Moderasi Muhammadiyah Tegaskan Pentingnya Mengelola Perbedaan dengan Adab dan Persaudaraan

5 hours ago 9
Mendikdasmen yang juga Sekretaris PP Muhammadiyah saat berpidato pada acara Syawalan di Pusdam Sulsel.

FAJAR.CO.ID, MAKASSAR -- Dalam momentum Syawalan 1447 Hijriah yang digelar pada Sabtu, 28 Maret 2026, di Halaman Pusat Dakwah Muhammadiyah Sulawesi Selatan, Menteri Pendidikan Dasar dan Menengah sekaligus Sekretaris Umum Pimpinan Pusat Muhammadiyah, Prof Abdul Mu’ti, menegaskan bahwa perbedaan dalam masyarakat bukanlah alasan untuk bertengkar, melainkan sebuah kenyataan yang harus dikelola dengan lapang dada dan adab demi menjaga persaudaraan serta berlomba dalam kebajikan.

Perbedaan sebagai Kenyataan yang Harus Dikelola

Prof Abdul Mu’ti menjelaskan bahwa perbedaan manhaj dan praktik keagamaan, seperti yang dimiliki oleh Muhammadiyah, NU, dan organisasi lain, adalah bagian dari ujian yang diberikan Allah. Ia menegaskan bahwa Allah tidak menghendaki umat manusia seragam, melainkan menguji dengan keragaman yang ada agar umat dapat berlomba-lomba dalam kebaikan.

"Muhammadiyah punya manhaj, NU juga punya manhaj, Al Khairat dan organisasi lain punya manhaj, dan itu tidak bisa dihindari. Kalau Allah menghendaki kamu dijadikan umat yang seragam, yang semuanya sama. Tetapi Allah hendak menguji kamu dengan apa yang telah diberikan kepada kamu sekalian. Karena itu jalan keluarnya adalah fastabiqul khairat, berlomba-lombalah kamu untuk menjadi yang terbaik," katanya saat menyampaikan ceramah.

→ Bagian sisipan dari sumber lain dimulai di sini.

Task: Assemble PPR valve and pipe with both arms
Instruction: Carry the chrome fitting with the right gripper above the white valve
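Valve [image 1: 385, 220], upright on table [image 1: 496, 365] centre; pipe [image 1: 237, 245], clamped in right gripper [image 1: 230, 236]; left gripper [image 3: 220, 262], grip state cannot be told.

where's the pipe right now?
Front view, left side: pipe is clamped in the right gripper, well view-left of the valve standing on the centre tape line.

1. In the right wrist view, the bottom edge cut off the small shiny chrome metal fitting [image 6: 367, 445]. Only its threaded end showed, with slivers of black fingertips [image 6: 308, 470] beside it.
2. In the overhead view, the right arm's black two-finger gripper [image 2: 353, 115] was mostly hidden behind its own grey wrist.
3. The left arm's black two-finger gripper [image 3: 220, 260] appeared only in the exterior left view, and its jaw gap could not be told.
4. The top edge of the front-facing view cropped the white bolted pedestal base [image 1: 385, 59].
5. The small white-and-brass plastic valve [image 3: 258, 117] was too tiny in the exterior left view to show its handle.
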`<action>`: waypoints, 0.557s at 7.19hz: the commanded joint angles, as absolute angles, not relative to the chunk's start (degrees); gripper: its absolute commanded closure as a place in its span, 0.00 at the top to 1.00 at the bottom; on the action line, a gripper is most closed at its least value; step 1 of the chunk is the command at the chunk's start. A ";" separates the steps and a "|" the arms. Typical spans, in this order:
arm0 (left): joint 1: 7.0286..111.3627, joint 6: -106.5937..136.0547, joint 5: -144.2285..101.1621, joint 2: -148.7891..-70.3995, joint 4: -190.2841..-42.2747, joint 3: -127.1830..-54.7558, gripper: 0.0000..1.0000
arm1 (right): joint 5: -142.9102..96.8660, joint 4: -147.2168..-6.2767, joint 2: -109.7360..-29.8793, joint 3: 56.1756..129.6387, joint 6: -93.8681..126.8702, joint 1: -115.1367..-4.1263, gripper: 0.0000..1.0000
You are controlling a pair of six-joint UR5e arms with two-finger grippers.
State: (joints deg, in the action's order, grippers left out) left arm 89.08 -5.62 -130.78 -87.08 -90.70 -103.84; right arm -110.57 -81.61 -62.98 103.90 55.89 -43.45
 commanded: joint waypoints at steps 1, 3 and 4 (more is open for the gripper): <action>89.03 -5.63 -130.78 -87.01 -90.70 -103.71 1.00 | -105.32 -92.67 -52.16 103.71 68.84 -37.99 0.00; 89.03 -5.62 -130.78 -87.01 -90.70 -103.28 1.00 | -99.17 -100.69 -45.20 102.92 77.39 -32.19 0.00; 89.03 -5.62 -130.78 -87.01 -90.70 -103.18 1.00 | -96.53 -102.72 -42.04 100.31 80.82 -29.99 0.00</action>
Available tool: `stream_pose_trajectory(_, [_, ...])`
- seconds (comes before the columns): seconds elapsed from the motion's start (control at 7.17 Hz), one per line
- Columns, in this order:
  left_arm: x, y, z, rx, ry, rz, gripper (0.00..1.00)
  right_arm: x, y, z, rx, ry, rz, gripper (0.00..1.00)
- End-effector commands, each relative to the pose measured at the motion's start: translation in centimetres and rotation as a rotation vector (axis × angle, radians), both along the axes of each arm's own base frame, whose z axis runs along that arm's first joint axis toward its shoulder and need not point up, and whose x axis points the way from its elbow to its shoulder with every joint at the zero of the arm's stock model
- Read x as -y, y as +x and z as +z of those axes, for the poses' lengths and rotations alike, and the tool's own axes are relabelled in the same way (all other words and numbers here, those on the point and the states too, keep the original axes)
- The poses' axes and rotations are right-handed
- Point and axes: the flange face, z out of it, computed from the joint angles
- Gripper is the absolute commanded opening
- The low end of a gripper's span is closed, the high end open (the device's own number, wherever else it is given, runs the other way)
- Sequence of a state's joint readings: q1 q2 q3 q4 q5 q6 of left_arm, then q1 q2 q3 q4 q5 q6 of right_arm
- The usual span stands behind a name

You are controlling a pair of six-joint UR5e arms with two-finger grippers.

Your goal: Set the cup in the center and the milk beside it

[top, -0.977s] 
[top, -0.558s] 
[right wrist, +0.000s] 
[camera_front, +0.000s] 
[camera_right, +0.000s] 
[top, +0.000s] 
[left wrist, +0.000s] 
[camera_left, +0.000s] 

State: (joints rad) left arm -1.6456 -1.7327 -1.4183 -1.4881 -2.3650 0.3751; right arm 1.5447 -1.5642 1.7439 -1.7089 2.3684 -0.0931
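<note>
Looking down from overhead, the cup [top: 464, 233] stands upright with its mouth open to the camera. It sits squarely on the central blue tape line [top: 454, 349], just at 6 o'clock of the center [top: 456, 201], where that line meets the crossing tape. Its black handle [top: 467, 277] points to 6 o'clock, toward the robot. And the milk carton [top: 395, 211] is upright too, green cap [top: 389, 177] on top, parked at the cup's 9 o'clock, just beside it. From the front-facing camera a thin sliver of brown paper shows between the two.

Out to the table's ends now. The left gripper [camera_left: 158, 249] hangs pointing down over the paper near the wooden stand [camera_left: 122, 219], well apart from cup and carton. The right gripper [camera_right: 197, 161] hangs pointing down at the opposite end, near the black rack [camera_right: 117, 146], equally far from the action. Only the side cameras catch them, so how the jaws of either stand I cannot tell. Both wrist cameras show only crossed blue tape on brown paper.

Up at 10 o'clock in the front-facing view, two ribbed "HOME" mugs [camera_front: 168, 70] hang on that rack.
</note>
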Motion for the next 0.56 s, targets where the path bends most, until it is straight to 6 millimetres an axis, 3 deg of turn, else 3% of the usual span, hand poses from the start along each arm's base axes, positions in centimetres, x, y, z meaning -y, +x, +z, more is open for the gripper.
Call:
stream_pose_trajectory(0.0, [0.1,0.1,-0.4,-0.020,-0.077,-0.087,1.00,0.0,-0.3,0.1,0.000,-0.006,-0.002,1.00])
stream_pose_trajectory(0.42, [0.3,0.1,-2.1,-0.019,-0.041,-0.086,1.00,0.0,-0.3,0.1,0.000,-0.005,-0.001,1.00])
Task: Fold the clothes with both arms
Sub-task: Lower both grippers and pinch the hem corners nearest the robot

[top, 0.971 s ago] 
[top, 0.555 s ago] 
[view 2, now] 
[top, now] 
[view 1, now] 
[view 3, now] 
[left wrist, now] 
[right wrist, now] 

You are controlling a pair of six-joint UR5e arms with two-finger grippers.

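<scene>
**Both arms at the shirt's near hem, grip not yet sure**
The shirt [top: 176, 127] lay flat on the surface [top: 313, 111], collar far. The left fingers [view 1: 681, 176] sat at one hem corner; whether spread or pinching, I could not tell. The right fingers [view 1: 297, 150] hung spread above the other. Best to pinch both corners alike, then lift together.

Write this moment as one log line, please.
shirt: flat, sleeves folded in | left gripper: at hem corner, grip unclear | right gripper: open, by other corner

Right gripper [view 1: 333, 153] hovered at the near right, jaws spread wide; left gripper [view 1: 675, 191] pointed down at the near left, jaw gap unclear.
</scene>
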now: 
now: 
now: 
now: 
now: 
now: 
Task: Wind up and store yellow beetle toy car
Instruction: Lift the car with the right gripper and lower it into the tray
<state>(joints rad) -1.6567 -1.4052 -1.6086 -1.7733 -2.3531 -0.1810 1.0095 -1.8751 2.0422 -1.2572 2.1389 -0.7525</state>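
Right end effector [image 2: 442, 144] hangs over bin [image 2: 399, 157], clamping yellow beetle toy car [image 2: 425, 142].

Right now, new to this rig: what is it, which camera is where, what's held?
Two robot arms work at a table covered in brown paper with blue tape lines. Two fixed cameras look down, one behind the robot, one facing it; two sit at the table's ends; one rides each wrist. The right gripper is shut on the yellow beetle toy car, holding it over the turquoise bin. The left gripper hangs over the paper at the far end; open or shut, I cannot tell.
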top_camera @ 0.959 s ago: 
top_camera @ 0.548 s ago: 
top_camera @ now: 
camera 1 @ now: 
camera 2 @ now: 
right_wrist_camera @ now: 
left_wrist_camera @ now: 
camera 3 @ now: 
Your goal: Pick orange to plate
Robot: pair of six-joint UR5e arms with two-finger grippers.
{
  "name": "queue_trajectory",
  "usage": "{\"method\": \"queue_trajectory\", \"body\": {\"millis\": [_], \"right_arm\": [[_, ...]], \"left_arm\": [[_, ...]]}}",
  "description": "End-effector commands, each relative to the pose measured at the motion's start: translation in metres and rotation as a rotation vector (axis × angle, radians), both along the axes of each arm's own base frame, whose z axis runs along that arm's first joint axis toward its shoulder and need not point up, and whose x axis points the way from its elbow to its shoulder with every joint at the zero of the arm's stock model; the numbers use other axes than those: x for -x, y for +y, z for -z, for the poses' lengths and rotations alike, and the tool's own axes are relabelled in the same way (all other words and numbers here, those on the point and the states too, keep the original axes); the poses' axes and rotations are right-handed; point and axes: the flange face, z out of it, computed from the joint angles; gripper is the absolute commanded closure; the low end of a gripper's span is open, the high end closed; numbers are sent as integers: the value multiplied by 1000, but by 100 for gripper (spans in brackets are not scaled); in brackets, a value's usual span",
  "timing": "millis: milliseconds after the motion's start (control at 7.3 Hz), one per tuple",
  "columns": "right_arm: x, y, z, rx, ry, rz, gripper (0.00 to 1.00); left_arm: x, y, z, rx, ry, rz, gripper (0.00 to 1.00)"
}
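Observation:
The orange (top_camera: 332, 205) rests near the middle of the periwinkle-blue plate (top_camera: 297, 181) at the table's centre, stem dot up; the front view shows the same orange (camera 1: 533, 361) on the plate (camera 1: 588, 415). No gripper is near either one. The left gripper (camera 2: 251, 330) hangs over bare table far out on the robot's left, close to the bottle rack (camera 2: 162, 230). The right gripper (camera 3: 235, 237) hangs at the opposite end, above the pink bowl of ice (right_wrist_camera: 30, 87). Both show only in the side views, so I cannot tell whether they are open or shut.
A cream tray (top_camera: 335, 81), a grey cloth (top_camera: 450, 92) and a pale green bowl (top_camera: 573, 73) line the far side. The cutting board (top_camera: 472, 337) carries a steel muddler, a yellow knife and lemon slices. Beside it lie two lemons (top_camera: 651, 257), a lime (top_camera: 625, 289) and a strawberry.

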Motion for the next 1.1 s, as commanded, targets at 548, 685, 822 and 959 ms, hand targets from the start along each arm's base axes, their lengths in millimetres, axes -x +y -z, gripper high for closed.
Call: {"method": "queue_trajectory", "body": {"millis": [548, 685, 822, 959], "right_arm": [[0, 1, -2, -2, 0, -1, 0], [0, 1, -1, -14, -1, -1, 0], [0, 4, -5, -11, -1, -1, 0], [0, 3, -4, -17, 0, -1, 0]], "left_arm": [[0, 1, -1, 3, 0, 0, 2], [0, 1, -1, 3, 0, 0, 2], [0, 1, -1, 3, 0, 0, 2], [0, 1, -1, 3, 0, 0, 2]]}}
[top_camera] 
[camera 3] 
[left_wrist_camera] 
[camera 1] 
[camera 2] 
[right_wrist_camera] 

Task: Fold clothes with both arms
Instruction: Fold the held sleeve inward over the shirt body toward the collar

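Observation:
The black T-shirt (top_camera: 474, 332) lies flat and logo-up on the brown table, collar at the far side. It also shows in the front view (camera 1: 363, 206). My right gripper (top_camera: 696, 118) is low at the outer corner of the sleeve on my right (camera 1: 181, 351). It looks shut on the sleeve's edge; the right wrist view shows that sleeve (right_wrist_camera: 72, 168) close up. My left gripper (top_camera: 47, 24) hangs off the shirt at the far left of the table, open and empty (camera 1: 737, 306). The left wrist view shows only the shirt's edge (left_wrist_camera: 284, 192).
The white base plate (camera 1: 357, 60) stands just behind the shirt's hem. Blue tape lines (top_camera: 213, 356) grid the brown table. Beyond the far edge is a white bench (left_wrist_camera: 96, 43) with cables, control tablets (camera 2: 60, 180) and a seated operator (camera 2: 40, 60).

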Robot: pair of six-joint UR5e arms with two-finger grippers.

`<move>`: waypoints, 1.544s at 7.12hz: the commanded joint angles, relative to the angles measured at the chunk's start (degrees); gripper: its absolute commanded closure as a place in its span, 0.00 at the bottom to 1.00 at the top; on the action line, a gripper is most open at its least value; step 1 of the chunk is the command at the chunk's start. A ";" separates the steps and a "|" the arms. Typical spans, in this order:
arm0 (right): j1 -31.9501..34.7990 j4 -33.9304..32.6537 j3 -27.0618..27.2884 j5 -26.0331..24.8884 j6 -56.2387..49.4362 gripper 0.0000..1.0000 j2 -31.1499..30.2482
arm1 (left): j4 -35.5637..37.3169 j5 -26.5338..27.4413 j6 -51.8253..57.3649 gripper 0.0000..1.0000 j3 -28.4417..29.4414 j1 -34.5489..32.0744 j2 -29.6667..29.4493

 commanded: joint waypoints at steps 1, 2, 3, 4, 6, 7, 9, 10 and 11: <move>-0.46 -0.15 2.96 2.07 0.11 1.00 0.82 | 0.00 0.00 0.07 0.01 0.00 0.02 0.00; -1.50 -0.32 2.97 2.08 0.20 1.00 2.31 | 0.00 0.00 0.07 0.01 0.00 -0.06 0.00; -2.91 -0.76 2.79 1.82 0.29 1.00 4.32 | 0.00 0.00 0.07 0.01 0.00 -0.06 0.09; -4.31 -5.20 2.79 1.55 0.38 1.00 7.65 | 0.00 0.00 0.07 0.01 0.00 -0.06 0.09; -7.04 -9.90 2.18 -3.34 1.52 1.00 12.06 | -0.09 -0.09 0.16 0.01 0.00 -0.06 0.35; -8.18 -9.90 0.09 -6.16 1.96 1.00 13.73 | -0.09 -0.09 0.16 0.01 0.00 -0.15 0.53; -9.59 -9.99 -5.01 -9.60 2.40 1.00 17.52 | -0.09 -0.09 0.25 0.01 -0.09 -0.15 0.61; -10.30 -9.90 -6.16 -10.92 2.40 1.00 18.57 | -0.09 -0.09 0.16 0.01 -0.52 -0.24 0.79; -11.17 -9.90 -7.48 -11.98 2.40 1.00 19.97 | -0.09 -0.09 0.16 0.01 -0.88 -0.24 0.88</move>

Menolak Saling Menegaskan Siapa Paling Benar

Mu’ti juga mengingatkan agar umat tidak terjebak dalam kebiasaan merasa paling lurus atau menentukan siapa yang lebih layak masuk surga. Ia menegaskan bahwa perbedaan dalam ijtihad adalah sebuah ikhtiar yang tetap bernilai di hadapan Allah, dan yang lebih berbahaya adalah mereka yang memperkeruh suasana dengan menjadikan perbedaan sebagai bahan bakar pertikaian.